Limbo’s puzzles start off fairly simple – do x to get to spot y, but by the end of the game, they’re quite intricate and involve a great amount of observation. Ordinarily, that’s all you need: careful study of the situation that you’re in to figure out what you need to do, but on occasion, you are somewhat reliant on dumb luck to get you through the section you’re currently in. [One particular puzzle involving gravity is /very/ much a case of this: it’s not totally obvious what you need to do until you’ve given it a bit of thought.]
This mirrors the feel of the game – as you travel along the developers have laid out for you, you will find that the tension ratchets up by a notch with each new area you explore. Music – largely absent from the beginning of the game – begins working it’s way into the background noises, the tone – if at all possible – becomes darker, more mechanical, less natural. And the traps that are strewn about the landscape start becoming ever more fiendish.
To this end, Limbo is a fantastic game – In 2012, when I first encountered it, it was game of the year for me, mostly because it’s atmosphere, but also just because of the very minimalist story it is trying to tell. Though, with this game, much like with the doctrine of Limbo, there are no “true answers.” Everything is speculation. Why is there a Hotel sign in the middle of nowhere just littering the landscape? Who are the other children that are so hell-bent on killing you? Why is there a giant spider running after you? [And just so you’re aware: I’m not spoiling anything; these are questions you might be asking yourself after looking at the back of the box.]
Limbo is short, but very visceral. While you’re playing it, you’re right there, in that moment, trying to solve that puzzle along with the protagonist. When you’re not playing it, you’re probably thinking about it, trying to consider the way through the current puzzle you’re having trouble with – and even after the game’s done, it’ll stay with you for a long time – even if you don’t remember the exact puzzle sequences, you will always remember quite specific moments in the game, because they are presented in a way that makes them memorable. This, in 2012, was what made me make the claim to friends that it was game of the year. You had to play it, man! It was awesome!

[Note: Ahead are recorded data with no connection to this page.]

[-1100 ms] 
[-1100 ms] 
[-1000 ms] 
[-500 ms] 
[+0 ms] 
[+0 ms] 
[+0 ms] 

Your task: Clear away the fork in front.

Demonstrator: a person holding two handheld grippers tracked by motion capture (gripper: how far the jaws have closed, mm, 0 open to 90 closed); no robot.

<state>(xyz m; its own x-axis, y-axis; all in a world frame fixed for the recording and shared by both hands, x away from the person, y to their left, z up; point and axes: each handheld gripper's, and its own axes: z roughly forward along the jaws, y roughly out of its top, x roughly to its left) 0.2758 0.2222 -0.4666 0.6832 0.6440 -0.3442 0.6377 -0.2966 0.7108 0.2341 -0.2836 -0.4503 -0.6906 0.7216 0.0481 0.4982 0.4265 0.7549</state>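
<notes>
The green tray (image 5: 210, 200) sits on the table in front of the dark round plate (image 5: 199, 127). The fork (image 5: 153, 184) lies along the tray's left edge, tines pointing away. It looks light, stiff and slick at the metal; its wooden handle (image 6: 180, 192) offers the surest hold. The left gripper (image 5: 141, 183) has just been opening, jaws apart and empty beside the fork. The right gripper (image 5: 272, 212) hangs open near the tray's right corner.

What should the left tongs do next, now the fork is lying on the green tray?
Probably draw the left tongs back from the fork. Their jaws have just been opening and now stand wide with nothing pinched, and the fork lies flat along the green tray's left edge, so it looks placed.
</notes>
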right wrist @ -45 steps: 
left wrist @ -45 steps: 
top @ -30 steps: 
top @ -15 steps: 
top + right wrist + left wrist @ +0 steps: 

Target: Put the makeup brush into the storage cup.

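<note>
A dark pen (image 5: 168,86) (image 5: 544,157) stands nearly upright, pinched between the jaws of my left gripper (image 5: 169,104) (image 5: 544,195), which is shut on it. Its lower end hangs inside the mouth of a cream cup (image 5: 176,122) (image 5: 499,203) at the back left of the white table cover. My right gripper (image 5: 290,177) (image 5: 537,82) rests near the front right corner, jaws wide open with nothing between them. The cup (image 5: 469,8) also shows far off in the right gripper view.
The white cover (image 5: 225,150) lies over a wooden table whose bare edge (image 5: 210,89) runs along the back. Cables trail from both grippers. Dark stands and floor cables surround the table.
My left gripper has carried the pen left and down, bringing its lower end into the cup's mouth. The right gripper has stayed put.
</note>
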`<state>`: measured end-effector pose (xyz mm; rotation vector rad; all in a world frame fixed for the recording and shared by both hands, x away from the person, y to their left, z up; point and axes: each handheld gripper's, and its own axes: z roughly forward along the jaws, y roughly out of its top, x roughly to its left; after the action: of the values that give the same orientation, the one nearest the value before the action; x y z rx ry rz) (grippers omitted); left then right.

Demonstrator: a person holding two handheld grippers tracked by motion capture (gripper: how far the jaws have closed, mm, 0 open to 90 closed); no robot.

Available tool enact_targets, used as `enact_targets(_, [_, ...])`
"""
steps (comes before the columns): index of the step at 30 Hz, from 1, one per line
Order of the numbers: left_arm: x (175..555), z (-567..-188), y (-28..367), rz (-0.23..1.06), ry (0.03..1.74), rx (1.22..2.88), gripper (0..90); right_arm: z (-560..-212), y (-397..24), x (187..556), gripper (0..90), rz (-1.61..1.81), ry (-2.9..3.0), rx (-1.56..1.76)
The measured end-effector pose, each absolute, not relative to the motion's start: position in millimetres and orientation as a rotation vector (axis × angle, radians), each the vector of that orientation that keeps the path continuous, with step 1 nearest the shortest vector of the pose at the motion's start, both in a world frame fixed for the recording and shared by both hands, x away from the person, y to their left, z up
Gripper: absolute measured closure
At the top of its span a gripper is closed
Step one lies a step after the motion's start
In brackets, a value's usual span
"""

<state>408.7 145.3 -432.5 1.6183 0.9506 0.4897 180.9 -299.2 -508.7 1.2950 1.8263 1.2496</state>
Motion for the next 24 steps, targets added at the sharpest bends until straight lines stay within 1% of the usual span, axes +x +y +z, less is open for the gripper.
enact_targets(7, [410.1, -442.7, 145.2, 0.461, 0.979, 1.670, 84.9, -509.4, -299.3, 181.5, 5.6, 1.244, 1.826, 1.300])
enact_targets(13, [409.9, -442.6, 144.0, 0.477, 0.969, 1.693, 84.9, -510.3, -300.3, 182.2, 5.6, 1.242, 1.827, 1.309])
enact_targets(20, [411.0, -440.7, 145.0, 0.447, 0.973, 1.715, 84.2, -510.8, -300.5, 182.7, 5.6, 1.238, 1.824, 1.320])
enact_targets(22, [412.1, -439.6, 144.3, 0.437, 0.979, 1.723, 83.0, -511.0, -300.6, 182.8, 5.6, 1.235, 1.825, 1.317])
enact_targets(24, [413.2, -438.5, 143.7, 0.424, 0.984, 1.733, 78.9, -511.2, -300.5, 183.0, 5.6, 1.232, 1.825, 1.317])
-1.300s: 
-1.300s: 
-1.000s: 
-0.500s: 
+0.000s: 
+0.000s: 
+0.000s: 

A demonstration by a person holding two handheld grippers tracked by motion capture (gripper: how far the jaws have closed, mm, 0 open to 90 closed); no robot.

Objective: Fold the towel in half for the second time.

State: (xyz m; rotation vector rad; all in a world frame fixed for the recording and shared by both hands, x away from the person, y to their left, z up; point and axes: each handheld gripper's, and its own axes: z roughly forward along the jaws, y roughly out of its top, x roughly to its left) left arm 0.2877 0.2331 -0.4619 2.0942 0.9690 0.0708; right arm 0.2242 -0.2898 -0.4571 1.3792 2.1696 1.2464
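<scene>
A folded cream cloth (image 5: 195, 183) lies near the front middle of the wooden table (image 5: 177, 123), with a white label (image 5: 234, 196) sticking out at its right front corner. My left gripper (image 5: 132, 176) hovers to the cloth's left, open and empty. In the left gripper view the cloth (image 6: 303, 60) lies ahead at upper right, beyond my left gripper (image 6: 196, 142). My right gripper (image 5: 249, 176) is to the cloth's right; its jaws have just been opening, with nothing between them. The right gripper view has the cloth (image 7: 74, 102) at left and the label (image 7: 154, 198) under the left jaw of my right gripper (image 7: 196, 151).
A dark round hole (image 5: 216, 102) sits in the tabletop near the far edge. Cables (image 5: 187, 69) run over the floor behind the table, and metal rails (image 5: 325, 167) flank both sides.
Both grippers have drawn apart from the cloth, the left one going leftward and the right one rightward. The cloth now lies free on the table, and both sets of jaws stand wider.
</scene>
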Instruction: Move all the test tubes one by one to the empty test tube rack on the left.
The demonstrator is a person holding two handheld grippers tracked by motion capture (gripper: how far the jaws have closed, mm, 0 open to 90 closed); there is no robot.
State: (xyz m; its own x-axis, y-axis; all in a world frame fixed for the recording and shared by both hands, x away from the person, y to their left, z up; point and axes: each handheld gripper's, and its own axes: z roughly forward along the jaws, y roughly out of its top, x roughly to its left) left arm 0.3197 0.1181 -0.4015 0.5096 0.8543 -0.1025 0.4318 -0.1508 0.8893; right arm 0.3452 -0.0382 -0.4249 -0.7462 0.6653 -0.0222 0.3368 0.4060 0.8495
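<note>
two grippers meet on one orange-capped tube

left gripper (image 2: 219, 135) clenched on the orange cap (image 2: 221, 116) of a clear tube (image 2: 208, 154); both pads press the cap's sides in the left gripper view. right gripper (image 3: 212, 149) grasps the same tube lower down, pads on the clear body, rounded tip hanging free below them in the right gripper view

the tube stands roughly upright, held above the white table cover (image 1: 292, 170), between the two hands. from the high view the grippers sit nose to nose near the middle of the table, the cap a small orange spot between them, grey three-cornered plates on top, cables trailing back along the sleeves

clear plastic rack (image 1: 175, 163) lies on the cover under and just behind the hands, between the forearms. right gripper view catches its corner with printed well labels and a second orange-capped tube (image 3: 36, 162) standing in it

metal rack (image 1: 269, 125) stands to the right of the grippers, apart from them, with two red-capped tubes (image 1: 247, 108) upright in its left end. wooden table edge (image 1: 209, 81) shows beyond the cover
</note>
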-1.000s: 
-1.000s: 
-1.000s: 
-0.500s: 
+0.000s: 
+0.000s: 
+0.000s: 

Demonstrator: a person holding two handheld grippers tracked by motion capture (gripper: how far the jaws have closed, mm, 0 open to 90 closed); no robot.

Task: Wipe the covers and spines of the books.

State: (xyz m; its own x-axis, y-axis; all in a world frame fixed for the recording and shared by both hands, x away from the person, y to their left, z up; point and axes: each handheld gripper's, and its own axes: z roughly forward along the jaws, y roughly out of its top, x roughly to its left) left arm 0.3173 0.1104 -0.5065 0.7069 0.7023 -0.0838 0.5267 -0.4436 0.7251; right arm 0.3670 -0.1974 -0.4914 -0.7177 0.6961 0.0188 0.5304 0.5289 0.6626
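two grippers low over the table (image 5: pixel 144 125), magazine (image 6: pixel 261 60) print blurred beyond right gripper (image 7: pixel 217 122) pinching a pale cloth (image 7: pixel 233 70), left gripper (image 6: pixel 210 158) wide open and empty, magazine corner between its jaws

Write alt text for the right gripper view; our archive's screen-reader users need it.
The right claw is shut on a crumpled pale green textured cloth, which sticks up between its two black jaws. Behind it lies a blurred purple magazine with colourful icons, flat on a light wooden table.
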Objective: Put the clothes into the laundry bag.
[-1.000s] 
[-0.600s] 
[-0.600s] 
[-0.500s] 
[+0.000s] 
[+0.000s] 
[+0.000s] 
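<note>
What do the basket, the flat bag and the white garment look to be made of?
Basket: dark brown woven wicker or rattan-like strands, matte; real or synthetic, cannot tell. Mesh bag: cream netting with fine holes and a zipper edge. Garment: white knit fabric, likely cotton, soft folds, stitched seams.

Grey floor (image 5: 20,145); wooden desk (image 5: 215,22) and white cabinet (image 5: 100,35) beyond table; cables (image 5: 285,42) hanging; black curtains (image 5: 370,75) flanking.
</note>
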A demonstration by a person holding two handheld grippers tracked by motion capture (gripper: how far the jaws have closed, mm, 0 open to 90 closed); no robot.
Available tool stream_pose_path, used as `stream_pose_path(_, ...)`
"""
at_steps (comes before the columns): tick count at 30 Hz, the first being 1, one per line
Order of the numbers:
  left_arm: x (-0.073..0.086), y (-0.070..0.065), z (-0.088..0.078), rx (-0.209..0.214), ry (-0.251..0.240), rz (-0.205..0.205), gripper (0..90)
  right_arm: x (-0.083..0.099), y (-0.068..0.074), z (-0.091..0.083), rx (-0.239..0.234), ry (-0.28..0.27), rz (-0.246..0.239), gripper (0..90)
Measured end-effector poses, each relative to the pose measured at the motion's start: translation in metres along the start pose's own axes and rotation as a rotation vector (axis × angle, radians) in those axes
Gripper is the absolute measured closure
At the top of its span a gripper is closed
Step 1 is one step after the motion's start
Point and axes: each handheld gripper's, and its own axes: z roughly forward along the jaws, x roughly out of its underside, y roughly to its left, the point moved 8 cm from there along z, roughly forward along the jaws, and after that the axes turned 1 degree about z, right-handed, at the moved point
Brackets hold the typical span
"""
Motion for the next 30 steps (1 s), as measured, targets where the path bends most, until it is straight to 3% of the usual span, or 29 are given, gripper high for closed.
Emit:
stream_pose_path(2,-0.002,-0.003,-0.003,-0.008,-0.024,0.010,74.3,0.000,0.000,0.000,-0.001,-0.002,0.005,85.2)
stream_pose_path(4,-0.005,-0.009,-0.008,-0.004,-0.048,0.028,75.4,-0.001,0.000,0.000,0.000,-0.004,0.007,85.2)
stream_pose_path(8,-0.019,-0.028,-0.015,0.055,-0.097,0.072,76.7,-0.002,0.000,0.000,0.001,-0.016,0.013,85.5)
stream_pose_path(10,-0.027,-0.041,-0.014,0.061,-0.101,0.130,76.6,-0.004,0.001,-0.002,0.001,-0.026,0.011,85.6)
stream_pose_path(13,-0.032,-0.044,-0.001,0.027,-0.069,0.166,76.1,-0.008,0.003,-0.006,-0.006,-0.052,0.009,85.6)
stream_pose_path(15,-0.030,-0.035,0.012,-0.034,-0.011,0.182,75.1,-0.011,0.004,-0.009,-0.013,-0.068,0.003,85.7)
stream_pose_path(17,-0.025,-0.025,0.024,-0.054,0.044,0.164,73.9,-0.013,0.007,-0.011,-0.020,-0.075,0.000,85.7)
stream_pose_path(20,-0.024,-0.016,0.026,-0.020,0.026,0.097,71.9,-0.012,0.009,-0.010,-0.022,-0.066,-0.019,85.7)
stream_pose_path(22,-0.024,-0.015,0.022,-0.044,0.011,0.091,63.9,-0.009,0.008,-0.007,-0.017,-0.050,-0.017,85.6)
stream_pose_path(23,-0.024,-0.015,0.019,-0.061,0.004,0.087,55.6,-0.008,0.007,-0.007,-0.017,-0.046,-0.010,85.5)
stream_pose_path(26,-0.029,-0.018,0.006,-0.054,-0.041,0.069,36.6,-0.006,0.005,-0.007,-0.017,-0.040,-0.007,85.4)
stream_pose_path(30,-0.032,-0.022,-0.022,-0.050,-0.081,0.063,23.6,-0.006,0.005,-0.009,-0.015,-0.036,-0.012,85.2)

If Limbo has one problem, it is the controls. Naturally, because this is a puzzle-platformer, this is a bit of a bugbear, but hear me out: For a lot of the game, you can get by with the protagonist having a slightly floaty jump – he doesn’t always respond in exactly the way you’re going to want him to when you’re doing precision jumping – but in the early sections of the game, this is OK. Many of the puzzles have just the right amount of slack built into them that it’s not a big deal, but the further along you go, the more this becomes problematic.
There are sequences where you have to string a very specific number of jumps together at a very specific moment, and when the protagonist’s response time is a little left-of-centre, it means sometimes having to retrace your footsteps over and over and over again until you get the timing right. Fortunately, Limbo is fairly generous with save points. While there is only one save file, often, if you die, the game doesn’t expect you to do too much work to get back to where you were. [Occasionally, of course, these spots are a little weird and you’ll have to do a bit more work, but it’s never particularly onerous.]
So, can I recommend it? Oh yes, indeed, even with the slightly floaty controls, Limbo is the kind of game that will give you a whole lot of food for thought as you’re playing it, and years after, I’m still not sure entirely what it was that I saw at the end. Limbo is gift that way: while it is quite grisly, it is also very thought provoking – and this is something I wish more games did.